Die kleine Sophie, Hauptfigur in Anne Flocks erstem Buch, das auf wahren Begebenheiten beruht, ist vier, als ihr kleiner Bruder Robert und sie von einem Cousin der Mutter und dessen Frau adoptiert werden. Die eigenen Eltern getrennt, hatte das Jugendamt die beiden vorübergehend bei Nonnen im Heim untergebracht. Die beiden älteren Brüder der beiden waren schon vorab zu den Großeltern ins Emsland übersiedelt.
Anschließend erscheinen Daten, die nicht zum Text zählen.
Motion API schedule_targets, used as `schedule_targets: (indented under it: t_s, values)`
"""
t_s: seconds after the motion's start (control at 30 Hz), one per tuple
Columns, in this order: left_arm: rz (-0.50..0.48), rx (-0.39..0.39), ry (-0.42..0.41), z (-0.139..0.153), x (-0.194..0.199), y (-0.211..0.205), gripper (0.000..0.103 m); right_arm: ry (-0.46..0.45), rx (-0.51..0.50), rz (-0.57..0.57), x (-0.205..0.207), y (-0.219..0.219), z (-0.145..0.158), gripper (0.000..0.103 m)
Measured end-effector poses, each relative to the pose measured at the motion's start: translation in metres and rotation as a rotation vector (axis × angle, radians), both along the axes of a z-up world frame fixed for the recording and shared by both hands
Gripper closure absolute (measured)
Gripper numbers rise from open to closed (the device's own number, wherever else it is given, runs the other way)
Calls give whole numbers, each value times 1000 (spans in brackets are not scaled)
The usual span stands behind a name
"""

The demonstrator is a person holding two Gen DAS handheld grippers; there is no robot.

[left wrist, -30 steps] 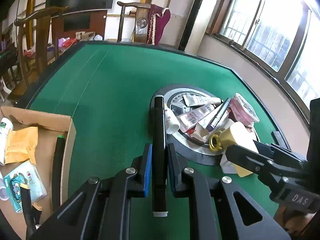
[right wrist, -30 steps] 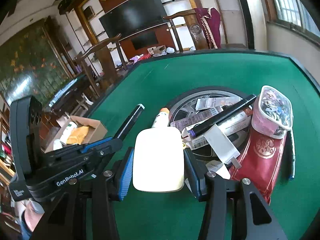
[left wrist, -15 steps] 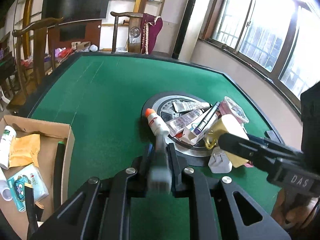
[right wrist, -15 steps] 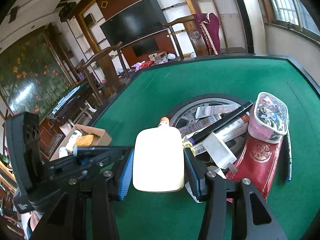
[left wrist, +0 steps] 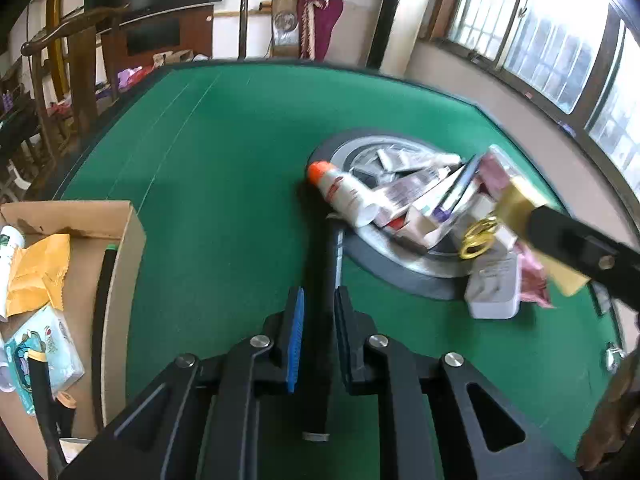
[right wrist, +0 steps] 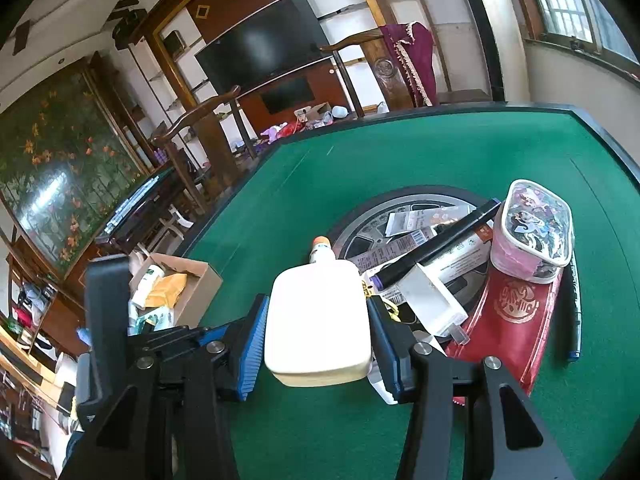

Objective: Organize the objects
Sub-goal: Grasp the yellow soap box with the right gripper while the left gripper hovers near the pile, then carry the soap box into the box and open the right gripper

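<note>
1. Pinching a black pen (left wrist: 320, 332) lengthwise, left gripper (left wrist: 318, 320) with jaws pressed tight on the barrel, above the green table (left wrist: 224, 184).
2. Clamped on a cream flat bottle (right wrist: 318, 320), right gripper (right wrist: 318, 336) with jaws partly spread around its sides, near the pile.
3. Sat at the table's left edge, cardboard box (left wrist: 120, 248): yellow padded envelope (left wrist: 38, 272), tissue pack (left wrist: 44, 344), white bottle, dark stick.
4. Lay farther off, round grey tray (left wrist: 404, 276): orange-capped white bottle (left wrist: 344, 192), tubes, cartons, dark marker (right wrist: 436, 248) heaped together.
5. Rested against the tray's right side, pink pouch (right wrist: 532, 228) on a red packet (right wrist: 512, 312).
</note>
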State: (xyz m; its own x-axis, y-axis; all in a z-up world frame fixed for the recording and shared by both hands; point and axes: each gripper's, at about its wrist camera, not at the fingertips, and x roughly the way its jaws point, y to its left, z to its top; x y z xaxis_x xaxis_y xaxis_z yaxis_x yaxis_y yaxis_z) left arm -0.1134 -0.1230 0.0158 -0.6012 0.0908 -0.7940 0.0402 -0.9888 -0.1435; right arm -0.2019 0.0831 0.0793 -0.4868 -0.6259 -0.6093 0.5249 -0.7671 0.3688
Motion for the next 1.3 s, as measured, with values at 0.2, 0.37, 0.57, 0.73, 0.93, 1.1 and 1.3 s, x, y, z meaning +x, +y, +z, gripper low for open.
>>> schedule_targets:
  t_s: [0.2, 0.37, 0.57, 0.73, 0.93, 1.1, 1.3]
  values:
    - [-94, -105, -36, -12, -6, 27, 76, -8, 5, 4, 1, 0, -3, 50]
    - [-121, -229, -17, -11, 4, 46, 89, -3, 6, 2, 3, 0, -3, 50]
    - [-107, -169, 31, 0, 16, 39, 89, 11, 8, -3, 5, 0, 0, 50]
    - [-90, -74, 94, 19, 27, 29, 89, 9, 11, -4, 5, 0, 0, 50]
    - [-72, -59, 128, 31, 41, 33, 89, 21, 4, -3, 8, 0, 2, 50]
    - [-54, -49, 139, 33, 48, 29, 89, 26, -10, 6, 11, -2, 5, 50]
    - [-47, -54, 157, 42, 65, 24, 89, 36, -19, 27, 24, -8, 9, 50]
Die Erinnerung an den Vater war bei den beiden jüngeren Geschwistern schon verblasst, als Gustav und Inge sich aus dem Norden auf den Weg machten, um die beiden aus Köln zu sich zu holen. Eigene Kinder waren dem gläubigen Ehepaar nicht vergönnt gewesen und so sollten Sophie und ihr Bruder Robert das Leid und die vermeintliche Schmach beenden. Endlich sollten sie Kinder haben. Zuerst zur Pflege, aber die Adoption sollte zeitnah folgen.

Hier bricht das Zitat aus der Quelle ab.